Gracias a una cámara de vigilancia, todos pudimos ver como un energúmeno vomitivo insultaba y golpeaba con ensañamiento a una chiquilla ecuatoriana en un vagón del metro de Barcelona. De no haber sido por ese ojo avizor, el reclamo de justicia seguramente habría pasado de largo ante esta agredida muchacha. ¿Quién la hubiese creído? Aún así, inconcebiblemente, la primera justicia no pudo o no quiso hacer justicia. Ahora llega una segunda justicia revisora, a instancias de todo un presidente de Gobierno ecuatoriano, que reclama al juez que corresponda, considere a su compatriota una víctima de maltrato y xenofobia, y aplique al xenófobo el castigo merecido. Sin duda eso es lo que deseamos todos los que vimos lo sucedido a través de las imágenes de televisión --el juez que dejó en la calle al agresor no debió verlas--.

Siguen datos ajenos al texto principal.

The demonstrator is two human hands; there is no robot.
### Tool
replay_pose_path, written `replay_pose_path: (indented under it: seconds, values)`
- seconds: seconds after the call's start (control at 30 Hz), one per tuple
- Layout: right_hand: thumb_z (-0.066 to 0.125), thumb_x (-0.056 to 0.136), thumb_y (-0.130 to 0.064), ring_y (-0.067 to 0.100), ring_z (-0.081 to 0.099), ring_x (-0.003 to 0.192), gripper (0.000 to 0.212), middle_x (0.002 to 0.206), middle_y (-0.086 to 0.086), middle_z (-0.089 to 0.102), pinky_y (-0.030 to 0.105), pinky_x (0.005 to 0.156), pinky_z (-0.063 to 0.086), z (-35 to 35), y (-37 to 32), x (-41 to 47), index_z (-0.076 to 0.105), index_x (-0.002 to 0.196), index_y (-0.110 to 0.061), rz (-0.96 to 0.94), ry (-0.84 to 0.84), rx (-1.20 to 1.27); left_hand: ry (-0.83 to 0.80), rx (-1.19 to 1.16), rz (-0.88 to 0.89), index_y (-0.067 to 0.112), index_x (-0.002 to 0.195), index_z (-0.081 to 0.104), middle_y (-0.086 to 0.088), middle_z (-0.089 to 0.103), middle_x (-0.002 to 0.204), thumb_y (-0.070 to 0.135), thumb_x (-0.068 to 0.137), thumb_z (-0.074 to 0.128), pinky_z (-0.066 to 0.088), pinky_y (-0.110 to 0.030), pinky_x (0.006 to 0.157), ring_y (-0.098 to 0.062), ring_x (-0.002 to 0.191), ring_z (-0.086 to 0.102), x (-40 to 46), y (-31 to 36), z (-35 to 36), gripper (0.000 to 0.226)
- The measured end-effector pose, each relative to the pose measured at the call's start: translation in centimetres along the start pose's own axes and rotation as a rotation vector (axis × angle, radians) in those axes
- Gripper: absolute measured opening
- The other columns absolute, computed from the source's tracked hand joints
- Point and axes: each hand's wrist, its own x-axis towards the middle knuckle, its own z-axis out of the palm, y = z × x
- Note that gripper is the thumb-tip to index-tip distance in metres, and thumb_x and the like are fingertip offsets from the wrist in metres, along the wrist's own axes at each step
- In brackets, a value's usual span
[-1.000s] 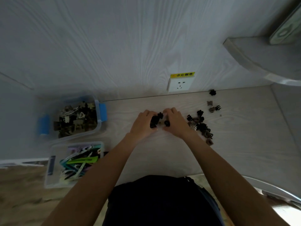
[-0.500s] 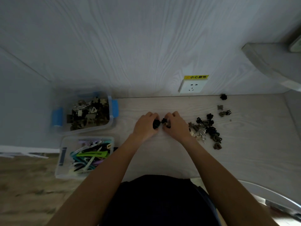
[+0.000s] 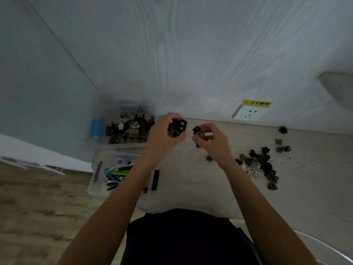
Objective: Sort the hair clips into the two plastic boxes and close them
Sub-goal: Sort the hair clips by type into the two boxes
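My left hand (image 3: 162, 138) is raised over the table and shut on a bunch of small black claw clips (image 3: 176, 128), just right of the far plastic box (image 3: 122, 145), which holds several brown and black claw clips. My right hand (image 3: 212, 142) is shut on a few black and brown small clips (image 3: 197, 131). The near plastic box (image 3: 95, 185) holds several long coloured clips. A pile of small dark clips (image 3: 257, 165) lies on the table to the right. One brown clip (image 3: 209, 158) lies below my right hand.
A wall socket (image 3: 250, 112) with a yellow label sits at the table's back edge. Loose clips (image 3: 282, 129) lie at the far right near the wall. A black strip (image 3: 156, 179) lies beside the near box. Wooden floor shows at the left.
Both hands lifted off the table and drew apart, each with clips; my left hand moved left toward the far box. The camera view swung left.
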Motion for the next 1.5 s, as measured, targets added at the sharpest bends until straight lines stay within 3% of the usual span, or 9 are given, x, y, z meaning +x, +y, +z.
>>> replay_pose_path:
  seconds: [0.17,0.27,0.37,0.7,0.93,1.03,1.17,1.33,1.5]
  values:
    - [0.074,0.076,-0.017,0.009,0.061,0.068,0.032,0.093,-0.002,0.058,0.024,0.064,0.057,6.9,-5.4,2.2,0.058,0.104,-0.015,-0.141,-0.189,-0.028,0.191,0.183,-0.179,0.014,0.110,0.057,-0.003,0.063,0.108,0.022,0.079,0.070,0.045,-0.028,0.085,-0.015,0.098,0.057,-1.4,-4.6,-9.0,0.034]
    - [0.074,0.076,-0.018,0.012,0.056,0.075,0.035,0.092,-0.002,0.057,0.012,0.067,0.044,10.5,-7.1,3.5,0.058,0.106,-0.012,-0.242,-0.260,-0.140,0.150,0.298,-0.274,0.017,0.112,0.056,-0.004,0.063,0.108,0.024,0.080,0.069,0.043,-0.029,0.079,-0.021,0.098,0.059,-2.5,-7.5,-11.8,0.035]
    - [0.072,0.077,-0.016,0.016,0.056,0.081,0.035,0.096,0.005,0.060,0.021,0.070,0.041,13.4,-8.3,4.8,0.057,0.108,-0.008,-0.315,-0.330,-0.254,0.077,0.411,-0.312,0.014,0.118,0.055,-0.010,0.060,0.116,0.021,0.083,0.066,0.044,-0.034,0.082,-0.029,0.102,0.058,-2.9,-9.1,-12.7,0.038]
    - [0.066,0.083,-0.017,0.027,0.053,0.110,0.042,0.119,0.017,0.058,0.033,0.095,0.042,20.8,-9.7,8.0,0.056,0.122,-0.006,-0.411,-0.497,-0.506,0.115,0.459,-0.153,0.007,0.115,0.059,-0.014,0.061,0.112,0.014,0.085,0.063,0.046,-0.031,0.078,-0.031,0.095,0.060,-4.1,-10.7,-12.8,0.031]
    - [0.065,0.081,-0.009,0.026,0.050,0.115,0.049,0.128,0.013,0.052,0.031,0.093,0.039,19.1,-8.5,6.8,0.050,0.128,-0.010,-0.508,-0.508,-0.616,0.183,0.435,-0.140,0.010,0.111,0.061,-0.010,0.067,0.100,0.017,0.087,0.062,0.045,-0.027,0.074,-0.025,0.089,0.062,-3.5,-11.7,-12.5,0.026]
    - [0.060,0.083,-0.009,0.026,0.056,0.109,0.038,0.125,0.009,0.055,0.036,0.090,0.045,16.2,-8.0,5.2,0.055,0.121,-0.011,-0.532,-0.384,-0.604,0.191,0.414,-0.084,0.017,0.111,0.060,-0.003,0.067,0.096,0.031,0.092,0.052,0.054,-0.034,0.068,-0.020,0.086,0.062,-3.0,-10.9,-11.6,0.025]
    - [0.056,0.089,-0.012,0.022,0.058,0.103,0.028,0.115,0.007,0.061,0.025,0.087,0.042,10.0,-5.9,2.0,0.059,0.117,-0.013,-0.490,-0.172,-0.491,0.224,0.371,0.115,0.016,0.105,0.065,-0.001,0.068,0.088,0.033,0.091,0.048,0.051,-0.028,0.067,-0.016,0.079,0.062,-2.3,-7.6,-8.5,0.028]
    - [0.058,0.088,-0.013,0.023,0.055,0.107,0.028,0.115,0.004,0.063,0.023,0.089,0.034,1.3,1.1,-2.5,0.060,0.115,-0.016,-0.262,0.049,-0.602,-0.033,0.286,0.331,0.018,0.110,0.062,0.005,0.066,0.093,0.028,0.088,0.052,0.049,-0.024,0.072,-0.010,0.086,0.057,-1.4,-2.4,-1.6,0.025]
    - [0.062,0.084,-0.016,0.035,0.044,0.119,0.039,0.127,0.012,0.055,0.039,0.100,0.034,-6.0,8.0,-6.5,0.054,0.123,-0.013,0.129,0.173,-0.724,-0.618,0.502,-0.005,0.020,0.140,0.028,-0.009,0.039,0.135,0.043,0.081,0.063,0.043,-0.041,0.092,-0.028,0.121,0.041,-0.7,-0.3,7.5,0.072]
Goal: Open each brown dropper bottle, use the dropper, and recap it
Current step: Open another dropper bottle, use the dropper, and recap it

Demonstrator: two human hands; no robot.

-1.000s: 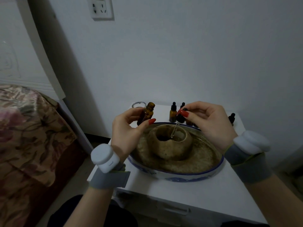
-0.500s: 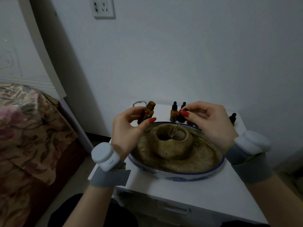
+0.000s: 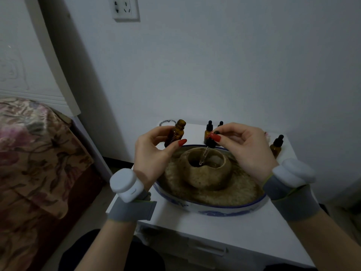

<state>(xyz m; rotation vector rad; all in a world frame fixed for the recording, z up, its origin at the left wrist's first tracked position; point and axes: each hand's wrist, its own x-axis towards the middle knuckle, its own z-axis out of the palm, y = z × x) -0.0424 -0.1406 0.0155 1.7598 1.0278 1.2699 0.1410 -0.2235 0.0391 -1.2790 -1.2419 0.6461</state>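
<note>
White and low, a bedside table (image 3: 230, 229) stands against a pale wall, a floral bedspread (image 3: 29, 157) at the left. Nearest the front edge, both wrists carry grey straps with white pods. Behind them a blue-and-white dish (image 3: 214, 209) fills the table's middle, holding a sandy mound with a hollow stone cup (image 3: 205, 169) at its centre. Over the dish's left rim, the left hand (image 3: 154, 155) grips an uncapped brown dropper bottle (image 3: 174, 133), tilted slightly, between thumb and fingers. Over the dish's far rim, the right hand (image 3: 248, 149) pinches the black bulb of the dropper (image 3: 207, 151), its glass tip pointing down into the cup's hollow. Along the table's back edge stand two capped brown bottles (image 3: 208, 132), partly hidden by the fingers. Another capped bottle (image 3: 276, 145) stands near the back right corner. A wall socket (image 3: 126, 8) is mounted high above.
</note>
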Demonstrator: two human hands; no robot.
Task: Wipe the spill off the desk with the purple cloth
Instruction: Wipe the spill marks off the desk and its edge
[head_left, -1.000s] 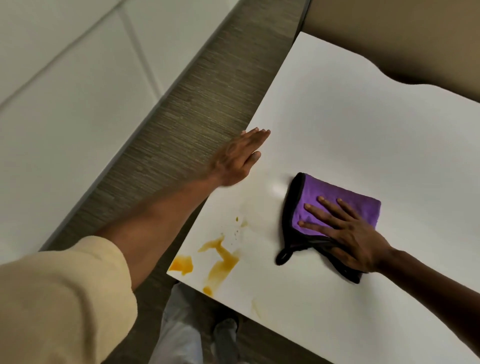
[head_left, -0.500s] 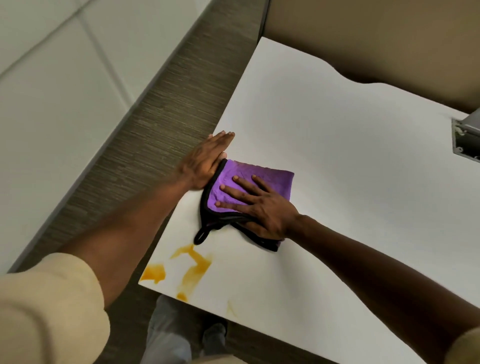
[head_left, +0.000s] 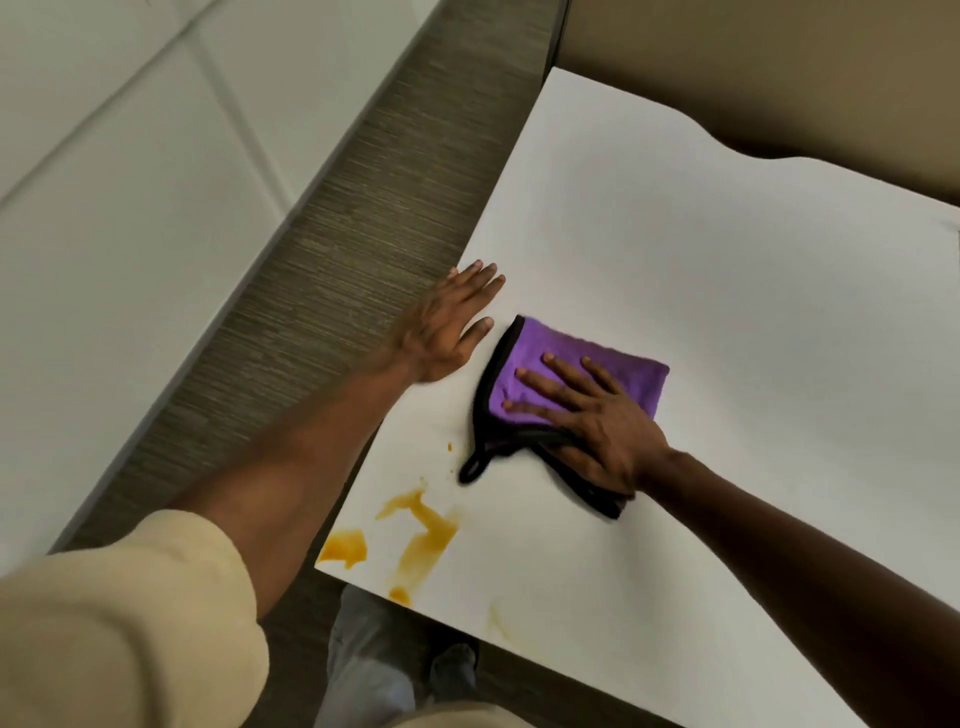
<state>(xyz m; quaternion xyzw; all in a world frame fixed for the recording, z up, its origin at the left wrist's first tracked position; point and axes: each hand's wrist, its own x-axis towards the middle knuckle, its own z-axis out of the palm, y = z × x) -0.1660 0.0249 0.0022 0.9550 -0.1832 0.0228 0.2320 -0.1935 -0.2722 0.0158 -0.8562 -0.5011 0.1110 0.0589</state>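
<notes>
Orange spill (head_left: 415, 535) still pools at the white desk's (head_left: 727, 270) near-left corner, since the purple cloth (head_left: 576, 369) under the flat, spread right hand (head_left: 592, 415) has slid right again, off the open left hand (head_left: 447, 322) braced at the edge beside grey carpet (head_left: 332, 249).
</notes>
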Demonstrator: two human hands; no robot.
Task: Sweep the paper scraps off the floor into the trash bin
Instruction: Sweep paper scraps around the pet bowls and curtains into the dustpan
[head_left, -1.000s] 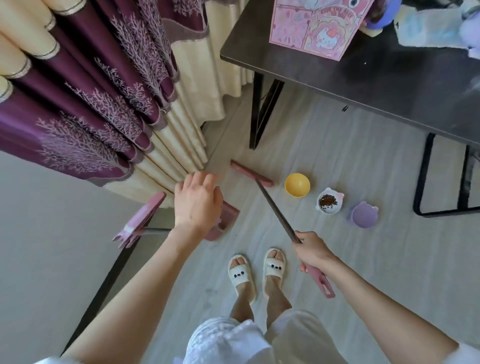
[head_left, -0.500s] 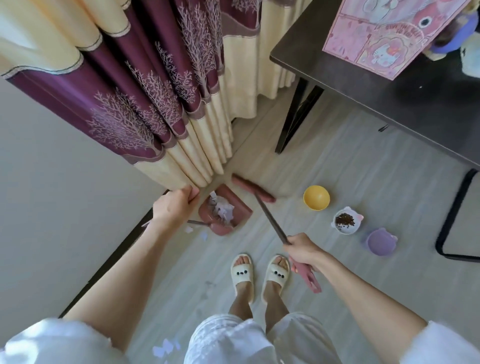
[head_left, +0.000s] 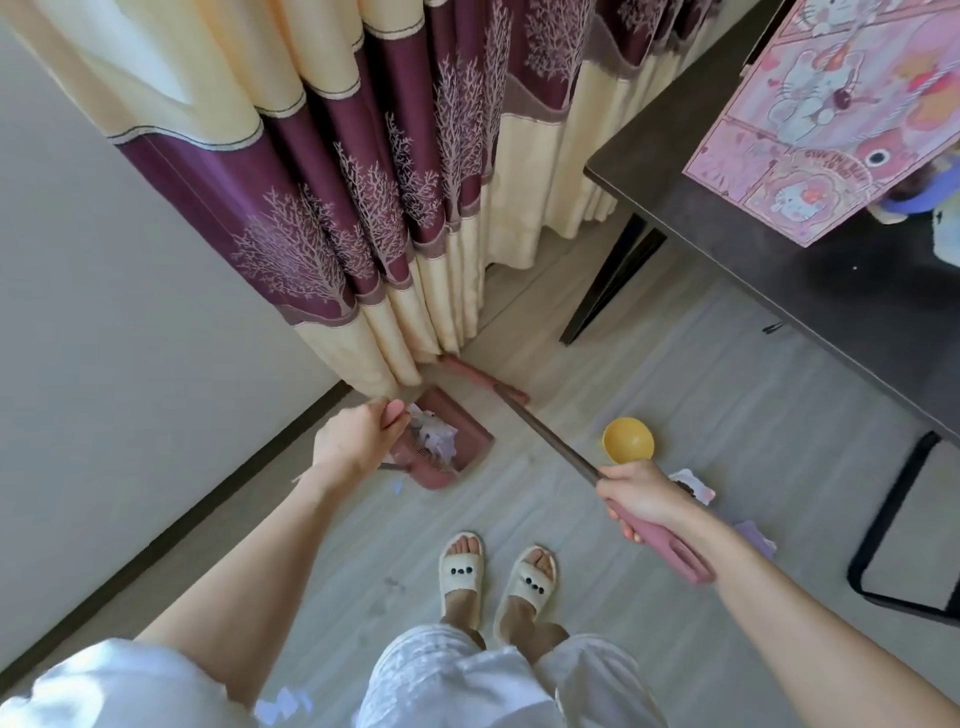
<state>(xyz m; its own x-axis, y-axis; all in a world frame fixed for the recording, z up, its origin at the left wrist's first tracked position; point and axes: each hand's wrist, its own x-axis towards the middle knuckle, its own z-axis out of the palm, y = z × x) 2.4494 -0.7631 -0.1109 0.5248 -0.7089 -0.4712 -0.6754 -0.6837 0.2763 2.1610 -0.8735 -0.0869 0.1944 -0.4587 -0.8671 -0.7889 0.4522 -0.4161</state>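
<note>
Left hand (head_left: 358, 436): arm stretched forward and down, fingers curled.
Right hand (head_left: 641, 496): fist closed, forearm angled inward.

Left hand (head_left: 358, 436) now down at the dustpan (head_left: 457, 436), no longer spread open above it. Paper scraps (head_left: 431, 434) now heaped inside the pan. Broom head (head_left: 483, 379) pushed closer against the curtain (head_left: 363, 249) hem.
</note>
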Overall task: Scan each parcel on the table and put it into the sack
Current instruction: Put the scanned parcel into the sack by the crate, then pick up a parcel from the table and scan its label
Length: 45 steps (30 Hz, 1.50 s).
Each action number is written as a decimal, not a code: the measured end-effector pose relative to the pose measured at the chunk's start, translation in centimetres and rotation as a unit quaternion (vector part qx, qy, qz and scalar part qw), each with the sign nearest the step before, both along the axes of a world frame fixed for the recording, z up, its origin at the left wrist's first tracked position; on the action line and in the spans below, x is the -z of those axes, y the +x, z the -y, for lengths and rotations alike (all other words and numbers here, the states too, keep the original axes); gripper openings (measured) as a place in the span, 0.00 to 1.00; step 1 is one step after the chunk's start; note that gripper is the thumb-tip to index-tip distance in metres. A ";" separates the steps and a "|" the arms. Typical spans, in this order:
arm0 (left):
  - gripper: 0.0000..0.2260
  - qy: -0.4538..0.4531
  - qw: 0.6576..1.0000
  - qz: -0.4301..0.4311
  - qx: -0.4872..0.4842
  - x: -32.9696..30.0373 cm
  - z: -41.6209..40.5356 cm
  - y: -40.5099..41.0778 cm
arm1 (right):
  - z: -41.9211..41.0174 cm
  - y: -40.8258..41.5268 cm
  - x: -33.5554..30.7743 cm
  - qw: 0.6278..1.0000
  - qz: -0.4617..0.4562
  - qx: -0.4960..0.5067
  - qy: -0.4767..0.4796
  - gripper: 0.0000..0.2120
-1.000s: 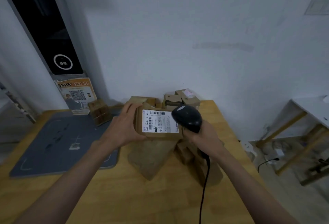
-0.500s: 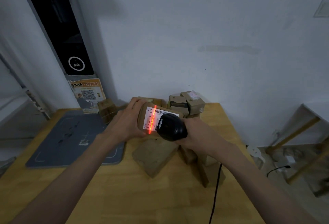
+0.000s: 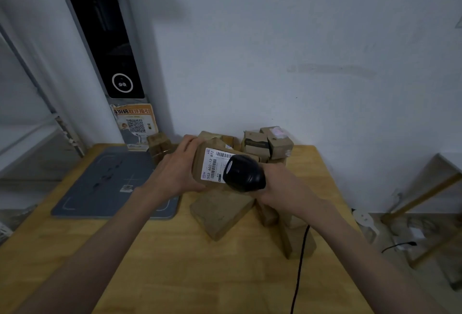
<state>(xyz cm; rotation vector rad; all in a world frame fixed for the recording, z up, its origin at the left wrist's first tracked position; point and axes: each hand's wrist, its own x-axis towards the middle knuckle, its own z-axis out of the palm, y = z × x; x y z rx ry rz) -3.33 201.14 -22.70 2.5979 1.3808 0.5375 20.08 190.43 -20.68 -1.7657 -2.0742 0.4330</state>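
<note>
**Cardboard parcel held up to the scanner**

Brown cardboard is gripped by the left hand (image 3: 175, 171): one parcel (image 3: 212, 163) is held above the tabletop (image 3: 175, 263), its white label (image 3: 212, 166) turned toward the camera so that the barcodes can be read. The left fingers (image 3: 190, 141) are curled over the parcel's far edge, with the thumb underneath, which keeps the label face uncovered. The black scanner (image 3: 243, 172) is gripped by the right hand (image 3: 282, 183), whose fingers are wrapped round the handle; its head is set just in front of the label's right part and partly hides it. No scan line is visible on the label. A dark cable (image 3: 300, 263) hangs from the scanner across the tabletop. More parcels are heaped below and behind the held one, apparently awaiting their turn. The sack is not in view, so the drop-off place cannot be judged. A grey mat (image 3: 105, 183) lies to the left.
</note>
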 end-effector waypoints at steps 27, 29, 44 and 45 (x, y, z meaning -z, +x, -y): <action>0.23 -0.360 0.905 0.187 0.127 4.9 14.5 -1.5 | 22.0 -5.9 8.5 0.777 -0.470 0.419 -0.019 0.08; 0.20 -0.399 0.889 0.162 0.157 6.4 16.7 -0.4 | 25.9 -6.2 9.9 0.761 -0.463 0.455 -0.017 0.08; 0.32 -0.405 0.839 -0.132 0.340 16.0 37.4 12.2 | 51.8 -7.4 19.7 0.548 -0.489 0.678 -0.002 0.09; 0.32 -0.416 0.828 -0.147 0.345 16.8 38.9 12.8 | 53.3 -7.6 20.4 0.537 -0.492 0.685 -0.004 0.10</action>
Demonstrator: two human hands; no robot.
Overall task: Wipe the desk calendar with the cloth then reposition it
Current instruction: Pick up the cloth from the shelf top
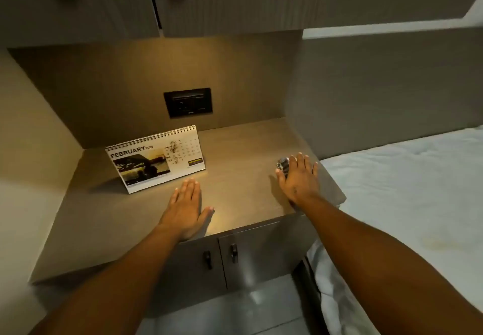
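Both hands lie flat on the tabletop (pixel 235 152), fingers extended. The desk calendar (pixel 156 158) stands just beyond the left hand (pixel 184 210) fingertips; the cloth (pixel 282 165) lies under the right hand (pixel 299 178) fingertips.

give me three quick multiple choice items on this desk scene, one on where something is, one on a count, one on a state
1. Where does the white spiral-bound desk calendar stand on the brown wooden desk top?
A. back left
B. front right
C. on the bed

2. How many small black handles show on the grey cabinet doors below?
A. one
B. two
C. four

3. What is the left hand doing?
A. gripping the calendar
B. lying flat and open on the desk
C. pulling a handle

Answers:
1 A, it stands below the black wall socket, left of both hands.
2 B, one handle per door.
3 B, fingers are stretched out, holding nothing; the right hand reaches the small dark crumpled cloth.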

Pero el ojo avizor, quizá el día antes a la misma hora, también había sido testigo de cómo un adolescente con un teléfono móvil pegado a la oreja, que llamaba a su madre para decirle que había aprobado tal examen o que le habían seleccionado para tal equipo de fútbol, se sentaba al lado de una adolescente inmigrante y le sonreía, y al rato ambos muchachos mantenían una cordial y animosa conversación. El ojo avizor también sabe captar secuencias que concluyen en un final feliz.

La instalación de cámaras de vigilancia en sitios públicos siempre ha sido motivo de desencuentro de pareceres. Algunos ven en esos objetos mirones a intrusos usurpadores de su intimidad. Claro, que cabe preguntarse qué se considera intimidad en un lugar público: ¿Hacer manitas en un parque?, ¿mear en la calle?, ¿romper el espejo de un coche?, ¿guarrear la fachada de una tienda con un bote de aerosol?, ¿vejar a una joven en un vagón de metro?

Gracias al ojo avizor, el derecho de una víctima puede prevalecer ante la preservación de la intimidad de su agresor. Lo malo es que a veces los medios de comunicación difunden en exceso las imágenes, de manera que se vulnera la intimidad de la víctima.